To the untrained eye, panda bears seem pretty straightforward. They’re cute, cuddly, and known across the world as a symbol of conservation, friendship and Chinese culture. But did you know that scientists weren’t even certain pandas were bears until the 1980s? And unlike their black bear cousins, pandas don’t hibernate!
In fact, these lovable animals have a rich history. When Richard Nixon visited China in 1972, Chinese leader Chairman Mao gifted him with two pandas named Ling-Ling and Hsing-Hsing. Millions visited the friendship symbols at the National Zoo in Washington, D.C. until they died in the 1990s.

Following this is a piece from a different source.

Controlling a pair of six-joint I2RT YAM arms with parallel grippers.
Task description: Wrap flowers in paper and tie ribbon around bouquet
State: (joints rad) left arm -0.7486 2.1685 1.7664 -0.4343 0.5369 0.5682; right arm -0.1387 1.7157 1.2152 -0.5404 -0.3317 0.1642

Read on for more fun and fascinating panda facts you definitely didn’t know!
What Is A Panda, Anyway?
This sounds like a trick question — a panda is a bear. But scientists couldn’t actually confirm that until recently.
For a long time, scientists weren’t quite sure what to make of the panda. The animal shares characteristics with other bears, but it also has some genes in common with raccoons. Scientists didn’t study the animal’s DNA until the mid-1980s. The findings were published in a 1985 edition of the journal Nature.
If you read this thinking that pandas are actually raccoons, you’re not totally off-base. Red pandas, relatives of the black and white bear, are also related to raccoons. The two animals are a similar size, and they share a striped tail.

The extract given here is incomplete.